+++ Material provided +++

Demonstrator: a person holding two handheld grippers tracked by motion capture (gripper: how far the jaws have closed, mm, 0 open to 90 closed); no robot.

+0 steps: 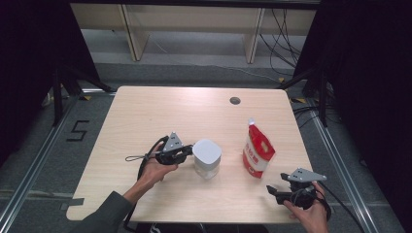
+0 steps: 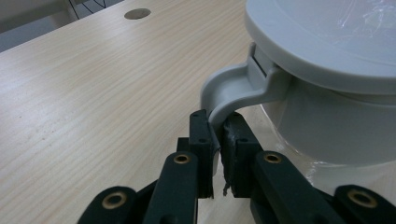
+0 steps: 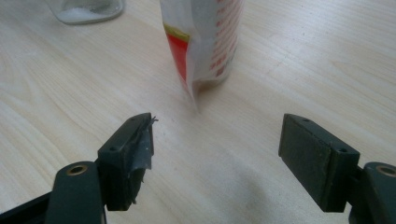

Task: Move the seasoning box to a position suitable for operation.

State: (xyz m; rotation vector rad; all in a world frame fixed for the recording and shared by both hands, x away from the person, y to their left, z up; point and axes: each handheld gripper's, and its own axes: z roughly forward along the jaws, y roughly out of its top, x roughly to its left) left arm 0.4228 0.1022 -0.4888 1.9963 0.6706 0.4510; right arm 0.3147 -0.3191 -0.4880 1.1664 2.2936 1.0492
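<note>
Table [image 1: 145,116]: pale wood-grain top with rounded corners and a small round cable hole at the far edge. It looks smooth, so I judge the jar could skid across it if I tug sideways.
Pouch [image 1: 257,151]: red and white plastic stand-up bag with a white cap, soft and crinkled. It stands just right of the jar and in front of my right tool. I judge it top-heavy; a brush from either tool would tip it.
Jar [image 1: 207,164]: clear jar, a little white powder at the bottom, under a broad grey lid with rounded corners, near the table's middle.
Left tool [image 2: 219,140]: my black jaws are pinched nearly shut on the jar's lid tab.
Right tool [image 3: 215,154]: jaws spread wide, holding nothing, low over bare table near the front right corner.
Lid tab [image 2: 229,91]: curved grey plastic hook, smooth and thin. I hold only its lower end, so I judge it may slip free, or the jar may tilt and spill if I lift.
</note>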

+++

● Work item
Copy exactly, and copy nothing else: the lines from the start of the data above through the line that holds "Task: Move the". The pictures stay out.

● Worked solution
Demonstrator: a person holding two handheld grippers tracked by motion capture (gripper: how far the jaws have closed, mm, 0 open to 90 closed); no robot.

+0 steps: 
+0 steps: 
+0 steps: 

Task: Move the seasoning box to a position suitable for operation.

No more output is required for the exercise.